Exercise brief:
In the records, each line holding "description" must be reported.
Segment Start: Given data
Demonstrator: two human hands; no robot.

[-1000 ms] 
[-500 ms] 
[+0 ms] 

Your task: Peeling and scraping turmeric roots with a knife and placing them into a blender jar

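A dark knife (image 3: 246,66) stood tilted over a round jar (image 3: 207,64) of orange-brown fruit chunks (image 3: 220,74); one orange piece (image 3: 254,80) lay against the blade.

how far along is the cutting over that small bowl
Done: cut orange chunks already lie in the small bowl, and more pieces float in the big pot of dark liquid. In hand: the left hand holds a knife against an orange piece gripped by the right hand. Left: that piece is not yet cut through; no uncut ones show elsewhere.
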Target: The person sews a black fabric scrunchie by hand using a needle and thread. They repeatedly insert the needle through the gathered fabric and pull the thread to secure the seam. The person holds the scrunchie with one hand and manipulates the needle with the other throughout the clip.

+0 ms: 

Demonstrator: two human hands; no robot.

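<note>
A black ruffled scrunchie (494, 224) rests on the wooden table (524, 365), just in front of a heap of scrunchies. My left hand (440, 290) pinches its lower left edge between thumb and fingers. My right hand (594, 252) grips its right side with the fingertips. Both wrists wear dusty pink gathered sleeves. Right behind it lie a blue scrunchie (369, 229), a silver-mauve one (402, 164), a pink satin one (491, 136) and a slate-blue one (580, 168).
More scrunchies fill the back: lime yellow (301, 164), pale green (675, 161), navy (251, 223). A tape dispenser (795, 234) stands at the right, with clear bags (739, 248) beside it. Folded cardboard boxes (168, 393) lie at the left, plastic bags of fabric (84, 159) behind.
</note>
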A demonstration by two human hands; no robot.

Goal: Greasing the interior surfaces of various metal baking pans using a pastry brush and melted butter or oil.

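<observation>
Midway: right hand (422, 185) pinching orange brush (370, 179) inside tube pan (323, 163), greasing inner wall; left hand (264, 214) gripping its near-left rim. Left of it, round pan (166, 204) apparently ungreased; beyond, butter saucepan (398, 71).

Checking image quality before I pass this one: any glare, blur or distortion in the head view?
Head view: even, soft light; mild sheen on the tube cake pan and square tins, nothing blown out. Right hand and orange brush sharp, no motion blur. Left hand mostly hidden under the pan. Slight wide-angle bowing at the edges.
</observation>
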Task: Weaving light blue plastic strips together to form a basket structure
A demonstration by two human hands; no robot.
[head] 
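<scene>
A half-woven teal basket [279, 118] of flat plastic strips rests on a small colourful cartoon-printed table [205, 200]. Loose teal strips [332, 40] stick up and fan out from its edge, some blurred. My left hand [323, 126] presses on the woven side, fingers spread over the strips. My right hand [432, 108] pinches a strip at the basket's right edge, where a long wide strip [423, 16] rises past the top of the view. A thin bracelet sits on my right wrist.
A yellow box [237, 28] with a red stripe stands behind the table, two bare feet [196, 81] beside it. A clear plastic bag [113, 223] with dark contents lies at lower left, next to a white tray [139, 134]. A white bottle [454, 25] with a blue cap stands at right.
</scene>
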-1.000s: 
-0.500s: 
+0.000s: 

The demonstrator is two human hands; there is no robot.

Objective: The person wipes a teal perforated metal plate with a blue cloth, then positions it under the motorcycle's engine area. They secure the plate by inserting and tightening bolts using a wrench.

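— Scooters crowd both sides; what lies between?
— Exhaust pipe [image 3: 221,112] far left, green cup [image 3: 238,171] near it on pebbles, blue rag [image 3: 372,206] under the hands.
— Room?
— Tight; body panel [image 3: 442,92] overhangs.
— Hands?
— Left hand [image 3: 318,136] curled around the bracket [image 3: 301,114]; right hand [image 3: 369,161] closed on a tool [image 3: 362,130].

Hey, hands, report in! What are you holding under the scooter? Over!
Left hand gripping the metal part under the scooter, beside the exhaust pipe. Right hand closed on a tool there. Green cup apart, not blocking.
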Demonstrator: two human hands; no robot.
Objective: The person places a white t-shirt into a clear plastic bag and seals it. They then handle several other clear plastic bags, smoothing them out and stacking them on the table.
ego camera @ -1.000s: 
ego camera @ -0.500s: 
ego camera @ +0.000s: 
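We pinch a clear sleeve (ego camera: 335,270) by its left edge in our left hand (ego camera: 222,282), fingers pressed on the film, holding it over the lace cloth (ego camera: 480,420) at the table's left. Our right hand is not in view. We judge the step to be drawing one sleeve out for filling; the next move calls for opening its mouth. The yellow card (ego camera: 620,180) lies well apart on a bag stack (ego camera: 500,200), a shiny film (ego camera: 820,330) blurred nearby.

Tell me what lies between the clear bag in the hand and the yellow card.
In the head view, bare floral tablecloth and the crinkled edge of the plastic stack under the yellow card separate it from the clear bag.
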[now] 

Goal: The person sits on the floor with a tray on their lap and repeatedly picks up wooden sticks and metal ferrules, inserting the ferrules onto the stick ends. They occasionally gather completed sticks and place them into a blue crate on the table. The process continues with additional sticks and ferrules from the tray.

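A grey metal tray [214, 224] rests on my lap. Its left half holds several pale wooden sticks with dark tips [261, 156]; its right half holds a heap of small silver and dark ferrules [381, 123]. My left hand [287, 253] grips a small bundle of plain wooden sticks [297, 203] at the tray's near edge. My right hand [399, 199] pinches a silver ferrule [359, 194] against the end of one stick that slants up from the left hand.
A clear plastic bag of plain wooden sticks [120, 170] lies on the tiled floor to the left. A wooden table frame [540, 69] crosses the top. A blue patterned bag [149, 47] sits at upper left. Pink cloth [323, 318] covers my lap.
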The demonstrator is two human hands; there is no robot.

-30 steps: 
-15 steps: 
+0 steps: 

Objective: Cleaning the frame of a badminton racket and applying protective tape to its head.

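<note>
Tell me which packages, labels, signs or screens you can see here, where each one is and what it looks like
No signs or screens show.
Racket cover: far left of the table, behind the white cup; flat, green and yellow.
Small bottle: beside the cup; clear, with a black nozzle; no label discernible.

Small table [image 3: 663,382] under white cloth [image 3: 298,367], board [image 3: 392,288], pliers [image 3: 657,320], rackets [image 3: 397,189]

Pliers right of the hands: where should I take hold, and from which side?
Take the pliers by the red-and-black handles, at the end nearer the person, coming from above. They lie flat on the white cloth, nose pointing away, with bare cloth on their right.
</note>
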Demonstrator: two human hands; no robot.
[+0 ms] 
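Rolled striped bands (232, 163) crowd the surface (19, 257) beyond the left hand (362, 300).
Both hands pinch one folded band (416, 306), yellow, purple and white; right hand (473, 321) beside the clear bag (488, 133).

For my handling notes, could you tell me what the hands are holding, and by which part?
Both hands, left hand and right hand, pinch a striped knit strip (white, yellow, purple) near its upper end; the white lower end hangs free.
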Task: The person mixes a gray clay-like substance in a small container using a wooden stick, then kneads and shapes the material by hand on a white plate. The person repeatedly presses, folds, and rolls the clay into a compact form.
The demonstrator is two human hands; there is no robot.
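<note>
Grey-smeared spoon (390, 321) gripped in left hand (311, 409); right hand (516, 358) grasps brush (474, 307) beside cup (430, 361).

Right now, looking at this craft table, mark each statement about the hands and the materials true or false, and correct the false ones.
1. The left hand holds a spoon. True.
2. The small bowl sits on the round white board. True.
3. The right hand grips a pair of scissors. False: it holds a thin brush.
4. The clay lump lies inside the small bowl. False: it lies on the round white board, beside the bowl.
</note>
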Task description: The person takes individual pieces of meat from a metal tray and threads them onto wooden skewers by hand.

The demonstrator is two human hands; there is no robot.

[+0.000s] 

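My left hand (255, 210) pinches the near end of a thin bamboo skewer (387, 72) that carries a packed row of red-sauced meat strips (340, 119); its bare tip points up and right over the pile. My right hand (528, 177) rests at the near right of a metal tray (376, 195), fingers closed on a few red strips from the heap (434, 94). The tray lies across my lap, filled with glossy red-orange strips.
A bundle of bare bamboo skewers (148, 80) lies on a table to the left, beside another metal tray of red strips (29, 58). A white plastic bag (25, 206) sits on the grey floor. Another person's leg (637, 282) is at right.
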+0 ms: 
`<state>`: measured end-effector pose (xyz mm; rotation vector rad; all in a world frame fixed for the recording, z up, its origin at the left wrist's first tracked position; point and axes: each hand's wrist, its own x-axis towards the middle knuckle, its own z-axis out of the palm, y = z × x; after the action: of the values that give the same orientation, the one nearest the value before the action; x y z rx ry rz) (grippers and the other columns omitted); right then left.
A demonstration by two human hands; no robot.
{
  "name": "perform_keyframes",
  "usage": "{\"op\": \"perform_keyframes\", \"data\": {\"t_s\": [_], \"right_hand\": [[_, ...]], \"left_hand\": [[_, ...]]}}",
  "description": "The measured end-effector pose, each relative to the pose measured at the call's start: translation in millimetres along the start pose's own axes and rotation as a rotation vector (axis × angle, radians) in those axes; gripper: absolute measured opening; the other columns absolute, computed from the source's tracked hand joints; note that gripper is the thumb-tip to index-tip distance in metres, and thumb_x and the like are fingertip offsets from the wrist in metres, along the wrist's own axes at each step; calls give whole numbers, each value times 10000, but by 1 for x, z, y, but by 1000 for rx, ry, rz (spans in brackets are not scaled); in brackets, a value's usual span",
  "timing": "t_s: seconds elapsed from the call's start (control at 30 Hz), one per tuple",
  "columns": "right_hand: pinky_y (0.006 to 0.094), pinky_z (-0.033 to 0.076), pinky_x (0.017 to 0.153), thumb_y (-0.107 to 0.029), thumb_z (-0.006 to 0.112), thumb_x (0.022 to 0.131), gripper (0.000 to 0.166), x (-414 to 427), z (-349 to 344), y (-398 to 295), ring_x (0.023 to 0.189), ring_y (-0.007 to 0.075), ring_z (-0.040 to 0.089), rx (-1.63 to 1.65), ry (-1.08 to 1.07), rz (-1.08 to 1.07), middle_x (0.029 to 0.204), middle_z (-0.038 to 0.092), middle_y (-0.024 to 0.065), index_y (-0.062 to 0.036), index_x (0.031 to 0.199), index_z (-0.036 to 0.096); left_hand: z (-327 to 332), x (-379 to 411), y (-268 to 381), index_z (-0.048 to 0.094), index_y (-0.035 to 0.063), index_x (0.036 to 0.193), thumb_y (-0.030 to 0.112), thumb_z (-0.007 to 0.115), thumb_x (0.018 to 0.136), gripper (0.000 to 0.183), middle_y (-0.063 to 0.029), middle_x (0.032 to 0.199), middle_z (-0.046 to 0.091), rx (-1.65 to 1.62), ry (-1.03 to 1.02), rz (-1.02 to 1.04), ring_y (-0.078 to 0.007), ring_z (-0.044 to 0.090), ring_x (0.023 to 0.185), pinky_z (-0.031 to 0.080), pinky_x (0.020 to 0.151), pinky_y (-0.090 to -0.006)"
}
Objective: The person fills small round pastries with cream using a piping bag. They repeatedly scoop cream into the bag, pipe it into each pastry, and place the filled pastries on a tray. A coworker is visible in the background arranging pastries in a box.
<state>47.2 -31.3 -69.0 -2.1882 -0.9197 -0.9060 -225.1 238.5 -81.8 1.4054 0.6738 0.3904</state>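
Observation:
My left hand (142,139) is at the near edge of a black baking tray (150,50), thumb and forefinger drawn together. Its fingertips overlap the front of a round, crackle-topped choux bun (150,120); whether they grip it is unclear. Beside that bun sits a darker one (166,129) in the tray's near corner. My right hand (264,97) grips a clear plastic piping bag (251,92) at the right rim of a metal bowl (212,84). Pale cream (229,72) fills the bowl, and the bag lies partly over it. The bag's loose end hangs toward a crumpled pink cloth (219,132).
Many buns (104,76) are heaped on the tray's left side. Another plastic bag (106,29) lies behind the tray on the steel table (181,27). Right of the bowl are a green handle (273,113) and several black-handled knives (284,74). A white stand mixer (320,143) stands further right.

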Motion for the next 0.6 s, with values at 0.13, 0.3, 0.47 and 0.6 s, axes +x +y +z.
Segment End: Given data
Written answer:
Task description: The person takes individual pieces of meat from a metal tray and threads them onto wooden skewers by hand.
  "description": "The measured end-effector pose, each relative to the pose measured at the call's start: translation in millimetres along the start pose's own axes and rotation as a rotation vector (axis × angle, radians) in those axes; gripper: absolute measured opening; the other columns absolute, computed from the source's tracked hand joints; note that gripper is the thumb-tip to index-tip distance in metres, and thumb_x and the like are fingertip offsets from the wrist in metres, along the wrist's own axes at each step; calls give whole numbers, each value times 10000, but by 1 for x, z, y, but by 1000 for rx, ry, rz (spans in brackets are not scaled); in brackets, a value's usual span",

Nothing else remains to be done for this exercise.